Дикарка у варваров. Песнь Сумерек (Тигиева) - страница 18

— Остановись.

Замедлив шаг, я обернулась. Седобородый монах, сидевший посередине, поднялся со своего места и коротко скомандовал:

— Всем выйти. Кроме тебя, — взгляд удлинённых глаз остановился на мне.

Я вздохнула, неуверенно покосилась на Фа Хи, но он на меня не смотрел. Хорош защитник, уверявший, что никто здесь не причинит мне вреда! Адепты послушно встали, подхватили свои мисочки, подносики и засеменили к выходу. Проходя мимо, Вэй едва ощутимо толкнул меня плечом и подмигнул. За учениками вышли и учителя — все, кроме Фа Хи и «сверчка». Когда трапезная опустела, пожилой монах обратился ко мне:

— Подойди.

Я двинулась к нему и, поставив на стол миску — наверняка сейчас будет разборка, не держать же её в руках всё время — остановилась в нескольких шагах от него.

— Как твоё имя?

— Мулан.

— Я — Сянцзян, тьяньши[2] этого монастыря.
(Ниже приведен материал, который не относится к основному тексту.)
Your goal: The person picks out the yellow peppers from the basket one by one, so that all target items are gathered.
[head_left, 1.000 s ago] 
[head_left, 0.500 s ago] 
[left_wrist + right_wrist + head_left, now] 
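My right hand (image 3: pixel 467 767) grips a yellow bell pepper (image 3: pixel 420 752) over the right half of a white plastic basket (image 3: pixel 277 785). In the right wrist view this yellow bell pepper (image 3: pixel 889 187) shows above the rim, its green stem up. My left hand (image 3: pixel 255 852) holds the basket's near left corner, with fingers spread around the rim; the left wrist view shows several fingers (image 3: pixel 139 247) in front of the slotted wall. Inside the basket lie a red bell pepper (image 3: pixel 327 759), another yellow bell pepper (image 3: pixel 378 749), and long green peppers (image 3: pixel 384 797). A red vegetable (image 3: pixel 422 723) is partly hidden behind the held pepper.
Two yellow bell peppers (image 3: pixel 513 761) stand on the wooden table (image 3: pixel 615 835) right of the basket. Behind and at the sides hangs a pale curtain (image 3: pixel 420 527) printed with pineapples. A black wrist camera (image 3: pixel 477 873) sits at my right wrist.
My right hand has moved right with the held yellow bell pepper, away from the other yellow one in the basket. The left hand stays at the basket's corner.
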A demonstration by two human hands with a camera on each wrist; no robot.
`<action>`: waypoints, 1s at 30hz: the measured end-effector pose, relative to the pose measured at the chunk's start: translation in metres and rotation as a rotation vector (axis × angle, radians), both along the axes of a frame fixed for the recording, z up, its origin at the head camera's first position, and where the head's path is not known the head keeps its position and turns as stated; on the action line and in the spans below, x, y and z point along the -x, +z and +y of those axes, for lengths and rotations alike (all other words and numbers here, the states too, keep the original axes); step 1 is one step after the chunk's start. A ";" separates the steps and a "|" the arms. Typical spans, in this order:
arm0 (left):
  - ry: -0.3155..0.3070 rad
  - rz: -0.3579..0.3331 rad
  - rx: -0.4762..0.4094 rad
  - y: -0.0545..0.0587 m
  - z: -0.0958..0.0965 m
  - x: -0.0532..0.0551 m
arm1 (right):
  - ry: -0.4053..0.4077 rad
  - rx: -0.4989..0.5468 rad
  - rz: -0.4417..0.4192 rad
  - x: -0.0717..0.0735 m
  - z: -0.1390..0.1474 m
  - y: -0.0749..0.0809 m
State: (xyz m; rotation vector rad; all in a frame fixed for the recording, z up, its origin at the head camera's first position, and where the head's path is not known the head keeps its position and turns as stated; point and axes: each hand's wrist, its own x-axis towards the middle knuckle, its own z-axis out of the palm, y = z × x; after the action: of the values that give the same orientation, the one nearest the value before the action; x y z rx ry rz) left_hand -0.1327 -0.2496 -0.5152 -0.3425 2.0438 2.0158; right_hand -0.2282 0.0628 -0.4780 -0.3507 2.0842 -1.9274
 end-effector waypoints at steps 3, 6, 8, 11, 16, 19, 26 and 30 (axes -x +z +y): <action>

Ты теперь — часть нашей общины и должна следовать установленным здесь правилам, нравятся они тебе или нет.

— Ничего не имею против правил, — миролюбиво проговорила я — в отличие от «собрата», старик вызывал симпатию. — Но нельзя требовать их исполнения, не сказав, в чём они заключаются.

— Верно, — согласился он. — Но так же верно, что нельзя оскорблять неуважением старшего, как сделала ты на виду у всех.

Я скосила глаза на «сверчка», едва заметно вскинувшего голову, и пожала плечами.

— Я считаю, уважать нужно всех, независимо от возраста. Моё неуважение было лишь ответом на неуважение ко мне.

Старик вздохнул и посмотрел на Фа Хи.

— Ты был прав, брат. Привести в равновесие духов в этом теле будет нелегко, но мы сделаем всё, что сможем, — и снова перевёл взгляд на меня. — Очевидно, твоя реальность сильно отличается от нашей. В ней следуют другим порядкам и законам. Но ты больше не в ней и достаточно умна, чтобы понять: течение вещей здесь не изменится, чтобы подстроиться под тебя. Меняться придётся тебе. Чтобы принять новое, его нужно сначала узнать, и я дам время познакомиться с нашим укладом. Это не значит, тебе простится всё — будет лишь оказано снисхождение, в допустимых рамках. Но по истечении трёх месяцев, с тебя будут спрашивать, как со всех. Считаешь это справедливым?

— Наверное, — неуверенно отозвалась я.

— Твоё поведение за трапезой было непозволительным, и я бы подверг тебя наказанию, не задумываясь — если бы не заступничество брата Фа Хи.

И когда интересно, брат Фа Хи успел за меня заступиться? Когда они, вообще, успевают всё обсудить, не разговаривая? Телепатически? Чревовещанием?

— Ты должна извиниться перед братом Пенгфеем, — продолжал тьяньши. — И, если он примет твоё извинение, об инциденте будет забыто.